Ему нужны точные детали. Он столь же доверчив, сколь и подозрителен. Если он поймает меня на том, что я выдумываю, ноги его у меня не будет. Самолюбие из него так и прет, как сыпь во время кори.
— Ну, не совсем отвесно. А то бы я разбился. К счастью, там рос кустарник, смягчивший падение… Знаешь, Марсель, я никогда не был ярмарочным уродом. Просто каскадер, такой же, как и другие.
Его не устраивала моя притворная скромность. Я должен быть исключительным, чтобы нравиться ему. Слабые дозы на него не действовали. Я быстро спохватываюсь.
— Я припомнил один весьма необычный трюк. В это время Иза еще ездила на мотоцикле.
Он навостряет уши, слушает, затаив дыхание.
— Я играл сыщика и гнался за ней. Перед ней опустился шлагбаум, мимо медленно проходил товарный поезд, длинные железные вагоны, раздвижные двери открыты настежь. Ну, представляешь, да?
Он зачарованно кивает головой.
— Итак, внезапно появляется она… Слишком поздно, чтобы затормозить. Сильным прыжком она преодолевает барьер, взлетает, пересекает вагон, проходящий прямо перед ней, и приземляется с другой стороны.
— Она?.. Вы хотите сказать?.. — заикается он, стискивая руки.
Я продолжаю, не обращая на него внимания.
— Посмотреть на нее, такую хрупкую, грациозную… никогда не подумаешь, что она… А между тем она была смелее меня. Проделывала невообразимые трюки!
Пока он размышляет, я набиваю трубку.
— Мой дядя знает об этом? — наконец спрашивает он.
— У него очень смутное представление. Я ему ничего не рассказывал. Ему не обязательно все это знать.
— Почему?
— Потому что он хочет… Но, Марсель, ты что, нарочно? Будто ты не знаешь, что он собирается на ней жениться.
Он резко вскакивает, отталкивает кресло. Пусть яд подействует. Сейчас не надо вмешиваться… Он делает несколько шагов, останавливается, снова двигается с места. Замирает перед фотографией Изы, потом вновь садится.
— Я знаю. Вы согласны? — спрашивает он.
— Мое мнение никого не интересует.
— А она? Она примет предложение? А вообще-то наплевать. Это ее дело.
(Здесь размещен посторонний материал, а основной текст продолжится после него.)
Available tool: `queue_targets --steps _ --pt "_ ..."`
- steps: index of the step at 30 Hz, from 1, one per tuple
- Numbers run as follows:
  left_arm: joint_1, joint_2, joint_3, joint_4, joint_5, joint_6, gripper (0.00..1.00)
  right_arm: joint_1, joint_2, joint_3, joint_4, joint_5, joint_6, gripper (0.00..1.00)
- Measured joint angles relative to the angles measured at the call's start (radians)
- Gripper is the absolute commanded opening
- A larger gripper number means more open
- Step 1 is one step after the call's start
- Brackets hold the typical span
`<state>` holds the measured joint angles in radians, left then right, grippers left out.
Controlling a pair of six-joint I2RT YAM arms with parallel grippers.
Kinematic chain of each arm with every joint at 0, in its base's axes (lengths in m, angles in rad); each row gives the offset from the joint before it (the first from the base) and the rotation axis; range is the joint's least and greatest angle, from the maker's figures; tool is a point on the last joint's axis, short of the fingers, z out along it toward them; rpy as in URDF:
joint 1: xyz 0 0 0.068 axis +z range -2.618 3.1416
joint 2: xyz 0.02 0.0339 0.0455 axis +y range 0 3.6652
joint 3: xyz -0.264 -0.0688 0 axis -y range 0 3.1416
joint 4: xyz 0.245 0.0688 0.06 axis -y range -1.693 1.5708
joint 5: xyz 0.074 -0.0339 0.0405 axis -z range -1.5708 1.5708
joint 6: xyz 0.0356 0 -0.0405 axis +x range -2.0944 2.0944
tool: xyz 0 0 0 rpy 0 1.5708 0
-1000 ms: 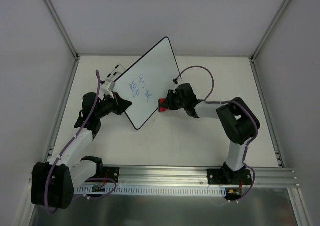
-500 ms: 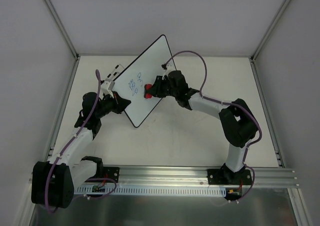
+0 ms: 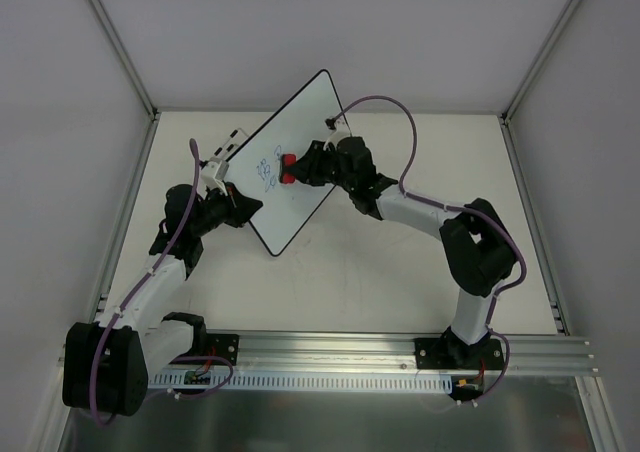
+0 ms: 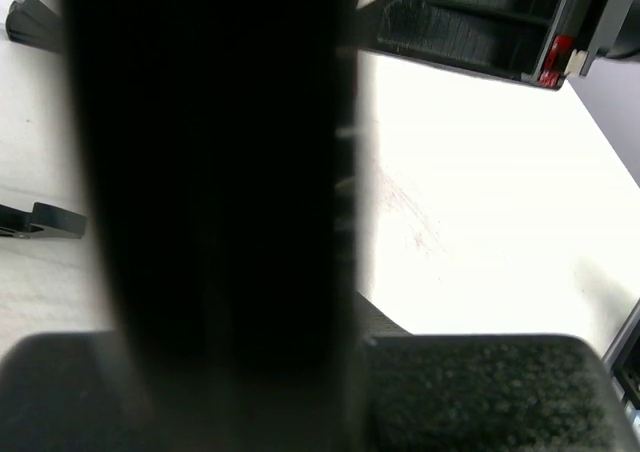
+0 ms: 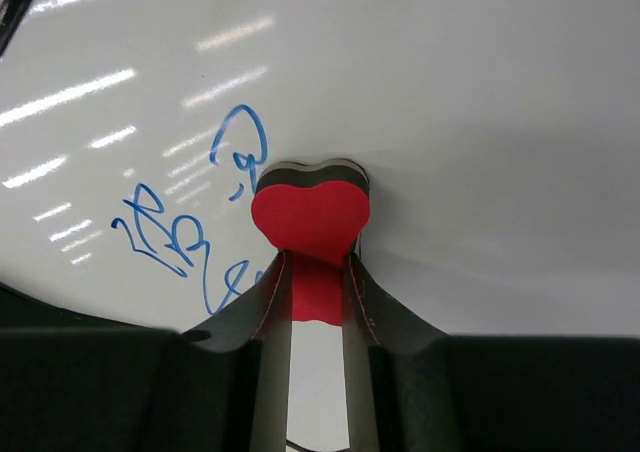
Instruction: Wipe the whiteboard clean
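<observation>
Slid left over the tilted whiteboard [image 3: 312,120] with one red eraser [image 3: 288,168] pinched in the right fingers [image 5: 264,304] (blue scribbles [image 5: 178,238] just beside). Clamps its low edge with the left fingers [image 3: 243,209].

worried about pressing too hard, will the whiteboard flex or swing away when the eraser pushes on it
Probably stiff: the whiteboard looks flat edge to edge, with no visible bow under the red eraser. It may pivot, though, since only the left gripper seems to hold it, at one edge. Its glossy face likely lets the eraser slide.
</observation>
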<state>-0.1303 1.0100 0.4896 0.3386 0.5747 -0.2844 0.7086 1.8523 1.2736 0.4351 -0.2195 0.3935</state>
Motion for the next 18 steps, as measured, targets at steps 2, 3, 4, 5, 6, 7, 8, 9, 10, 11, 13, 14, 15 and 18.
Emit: queue_targets --steps 2,3,4,5,6,7,8,9,10,11,13,14,15,18 --pt "-0.001 0.001 0.0 0.0 0.001 -0.002 0.0 0.0 -0.008 -0.046 0.043 0.003 0.02 0.0" --pt "-0.002 0.002 0.0 0.0 0.001 -0.003 0.0 0.0 -0.011 -0.066 0.055 0.003 0.026 0.0" --pt "-0.002 0.002 0.0 0.0 0.003 -0.003 0.0 0.0 -0.016 -0.095 0.069 0.004 0.034 0.0" --pt "-0.002 0.002 0.0 0.0 0.005 -0.003 0.0 -0.001 -0.018 -0.119 0.076 0.003 0.039 0.0" --pt "-0.002 0.002 0.0 0.0 0.006 -0.003 0.0 -0.001 -0.019 -0.15 0.084 0.003 0.046 0.0" --pt "-0.002 0.003 0.0 0.0 0.007 -0.003 0.0 -0.002 -0.019 -0.171 0.087 0.003 0.051 0.0" --pt "-0.002 0.003 0.0 0.0 0.008 -0.003 0.0 -0.003 -0.019 -0.2 0.092 0.003 0.058 0.0" --pt "-0.002 0.003 0.0 0.0 0.008 -0.002 0.0 -0.003 -0.019 -0.219 0.092 0.003 0.062 0.0" --pt "-0.002 0.003 0.0 0.0 0.01 -0.002 0.0 -0.004 -0.019 -0.243 0.092 0.003 0.069 0.0" --pt "-0.002 0.004 0.0 0.0 0.013 0.0 0.0 -0.004 -0.019 -0.259 0.091 0.003 0.075 0.0" --pt "-0.002 0.005 0.0 0.001 0.018 0.005 0.0 -0.006 -0.016 -0.284 0.092 0.002 0.09 0.0" --pt "-0.002 0.005 0.0 0.001 0.019 0.008 0.0 -0.007 -0.013 -0.288 0.092 0.0 0.097 0.0" --pt "-0.002 0.006 0.0 0.001 0.019 0.01 0.0 -0.009 -0.009 -0.287 0.094 -0.005 0.101 0.0" --pt "-0.002 0.006 0.0 0.002 0.021 0.012 0.0 -0.011 -0.008 -0.286 0.096 -0.011 0.104 0.0"
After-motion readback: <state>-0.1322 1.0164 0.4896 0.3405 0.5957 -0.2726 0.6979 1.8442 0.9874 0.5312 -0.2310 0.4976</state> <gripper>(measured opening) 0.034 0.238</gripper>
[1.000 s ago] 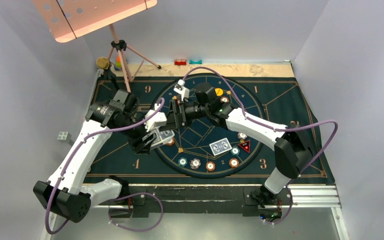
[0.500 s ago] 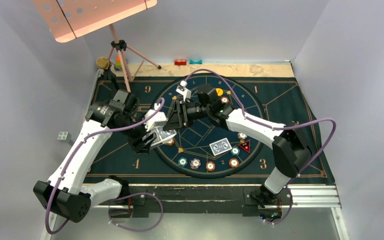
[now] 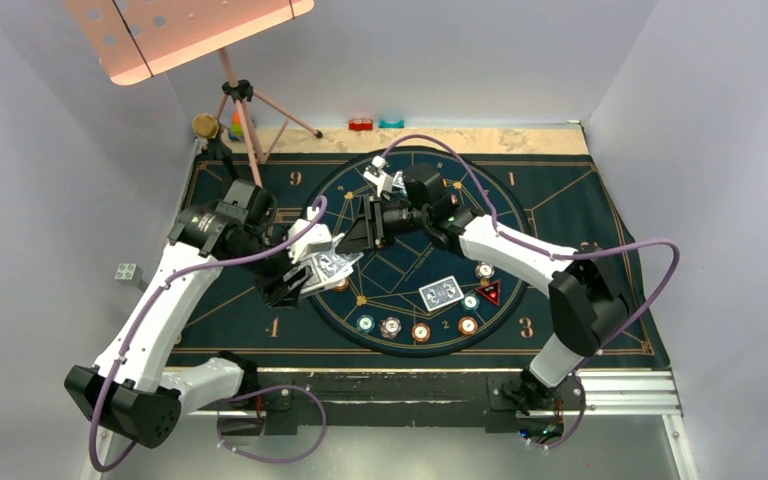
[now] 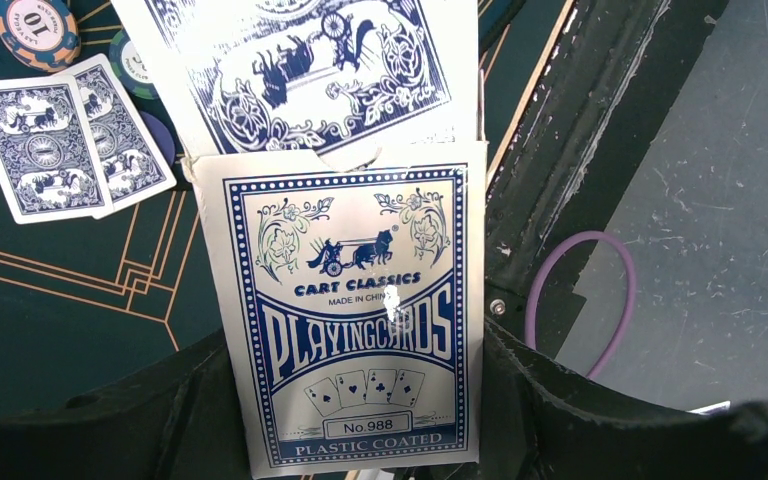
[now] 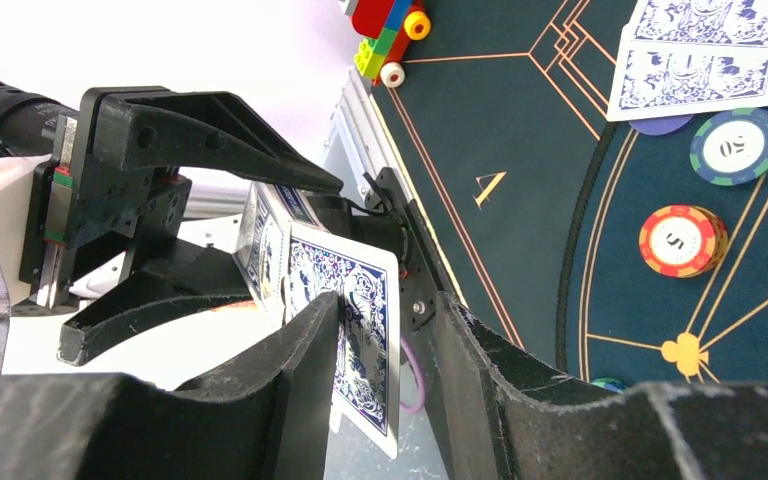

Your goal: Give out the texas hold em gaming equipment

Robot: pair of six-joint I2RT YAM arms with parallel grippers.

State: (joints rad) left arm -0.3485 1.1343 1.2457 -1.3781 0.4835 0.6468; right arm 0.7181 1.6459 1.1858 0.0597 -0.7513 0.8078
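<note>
Poking from the open top of the card box [image 4: 360,320], a blue-backed card [image 5: 355,320] stands inside the right gripper [image 5: 388,305], whose fingers sit spread on either side of it, a gap showing on one side. The left gripper [image 3: 307,272] pinches the box tight, above the round mat's [image 3: 400,275] left rim. Two dealt cards [image 3: 442,292] and a row of chips [image 3: 421,331] lie by its near edge, apart from both grippers.

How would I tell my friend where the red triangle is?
Find the big circle on the dark blue gold-lined table mat, then its right side near the number 3. The small red triangular marker lies there beside a teal round chip; it is the only red, three-cornered piece.
</note>
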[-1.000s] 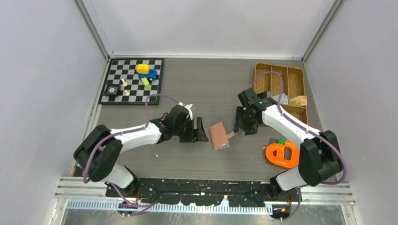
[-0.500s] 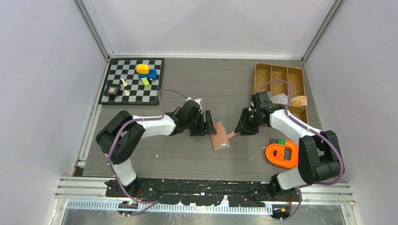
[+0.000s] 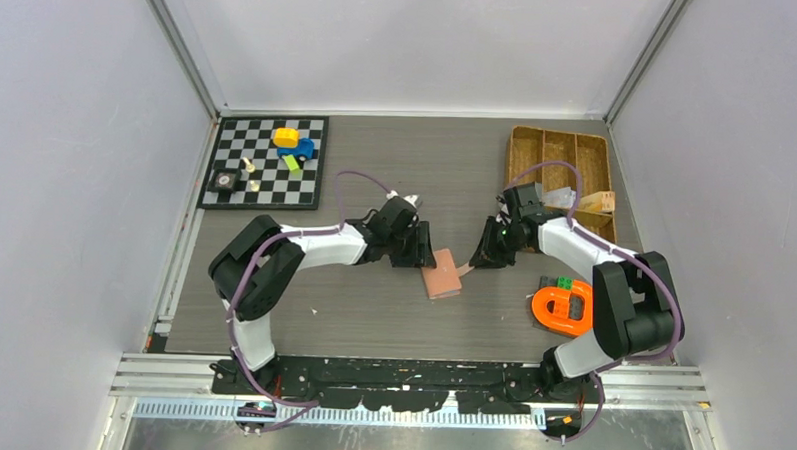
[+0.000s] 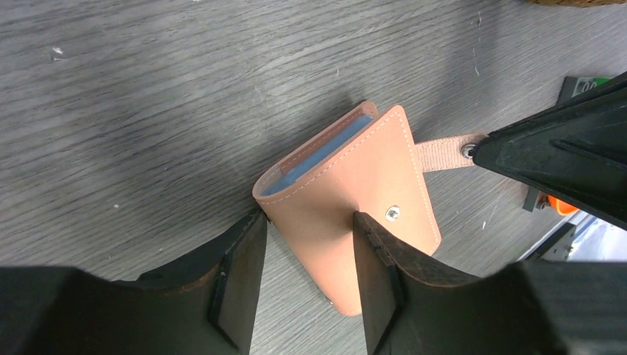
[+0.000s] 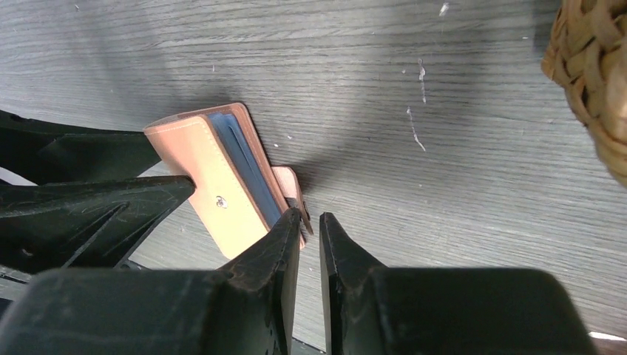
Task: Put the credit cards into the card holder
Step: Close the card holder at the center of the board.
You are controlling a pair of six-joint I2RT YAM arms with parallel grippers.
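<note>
Straddling a corner of the pink leather card holder (image 4: 355,177), the left gripper (image 4: 309,219) is standing half open; the right gripper (image 5: 310,219), fingers narrow, is touching its strap (image 4: 444,154), grip unclear.

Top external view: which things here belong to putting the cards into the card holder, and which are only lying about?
Job in hand: the salmon-pink leather-like bifold wallet; the left gripper and the right gripper, both at it; no loose cards clearly visible.
Lying about: the black-and-white chessboard with small toys; the woven wicker tray; the orange plastic ring.
</note>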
Струсит ли он? Смирится ли с неизбежностью? Ведь у него нет никакого веса перед Фроманом. Самое подходящее время прибрать его к рукам.
— Я буду откровенен с тобой, Марсель, потому что ты отличный парень. Все это мне не нравится так же, как и тебе. Я не ревную. Речь не об этом. Мне кажется, твой дядя использует создавшееся положение. Иза беззащитна перед ним. Я тоже ничего не могу сделать. Мы зависим от него. В конце концов он вправе выбросить нас на улицу.
На этот раз он даже подпрыгивает.
— Очень бы хотелось посмотреть, как он это сделает!